* [Goal of the exercise]: The material beneath this line should be printed exactly, with its pictures omitted.

* [Input data]:
++++++++

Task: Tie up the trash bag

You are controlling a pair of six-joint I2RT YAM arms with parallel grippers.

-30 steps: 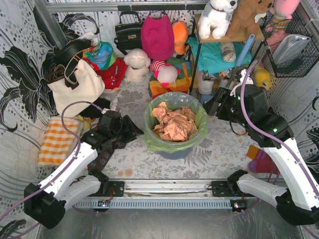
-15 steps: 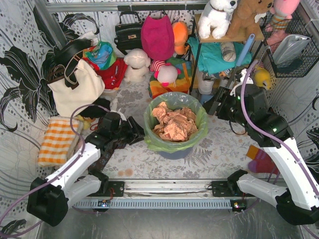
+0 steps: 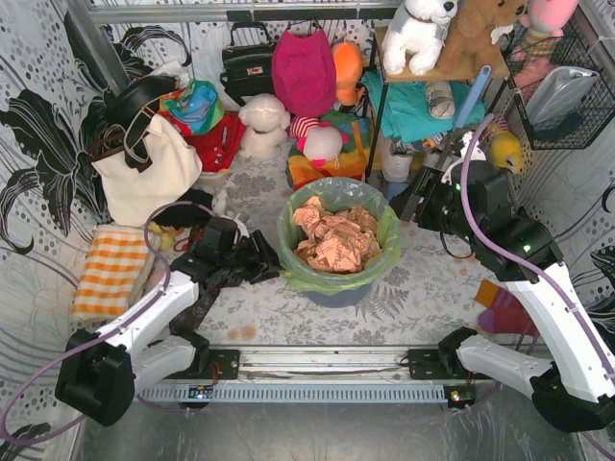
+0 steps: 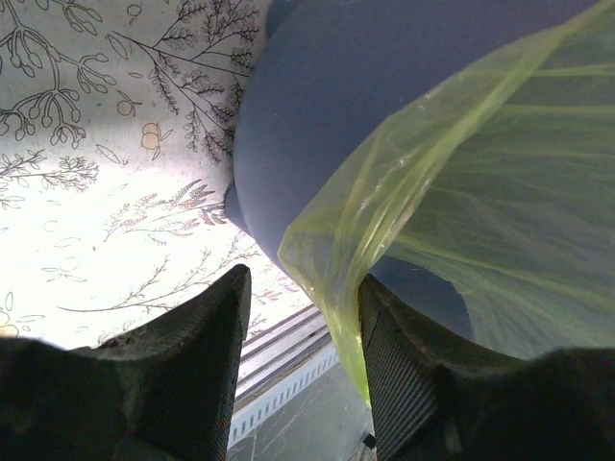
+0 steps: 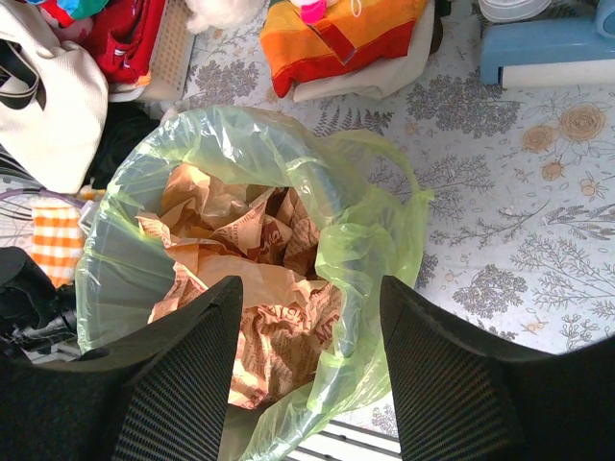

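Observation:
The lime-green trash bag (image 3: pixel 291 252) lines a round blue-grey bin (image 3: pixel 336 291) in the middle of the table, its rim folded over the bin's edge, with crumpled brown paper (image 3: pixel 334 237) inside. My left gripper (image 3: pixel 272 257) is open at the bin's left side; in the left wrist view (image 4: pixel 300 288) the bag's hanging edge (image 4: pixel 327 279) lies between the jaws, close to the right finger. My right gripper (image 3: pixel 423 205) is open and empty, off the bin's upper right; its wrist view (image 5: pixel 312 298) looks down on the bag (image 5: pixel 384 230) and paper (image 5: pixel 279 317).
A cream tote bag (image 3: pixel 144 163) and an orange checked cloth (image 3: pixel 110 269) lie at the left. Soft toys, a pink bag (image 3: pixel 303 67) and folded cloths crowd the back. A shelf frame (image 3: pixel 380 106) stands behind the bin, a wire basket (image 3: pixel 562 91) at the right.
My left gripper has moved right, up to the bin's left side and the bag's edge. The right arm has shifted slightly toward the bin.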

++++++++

* [Written answer]:
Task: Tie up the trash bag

You are controlling a pair of six-joint I2RT YAM arms with parallel grippers.

-30 steps: 
-15 steps: 
+0 steps: 
+0 steps: 
+0 steps: 

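Observation:
The lime-green trash bag (image 3: pixel 291 252) lines a round blue-grey bin (image 3: pixel 336 291) in the middle of the table, its rim folded over the bin's edge, with crumpled brown paper (image 3: pixel 334 237) inside. My left gripper (image 3: pixel 272 257) is open at the bin's left side; in the left wrist view (image 4: pixel 300 288) the bag's hanging edge (image 4: pixel 327 279) lies between the jaws, close to the right finger. My right gripper (image 3: pixel 423 205) is open and empty, off the bin's upper right; its wrist view (image 5: pixel 312 298) looks down on the bag (image 5: pixel 384 230) and paper (image 5: pixel 279 317).
A cream tote bag (image 3: pixel 144 163) and an orange checked cloth (image 3: pixel 110 269) lie at the left. Soft toys, a pink bag (image 3: pixel 303 67) and folded cloths crowd the back. A shelf frame (image 3: pixel 380 106) stands behind the bin, a wire basket (image 3: pixel 562 91) at the right.
My left gripper has moved right, up to the bin's left side and the bag's edge. The right arm has shifted slightly toward the bin.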

The answer given above is the complete response.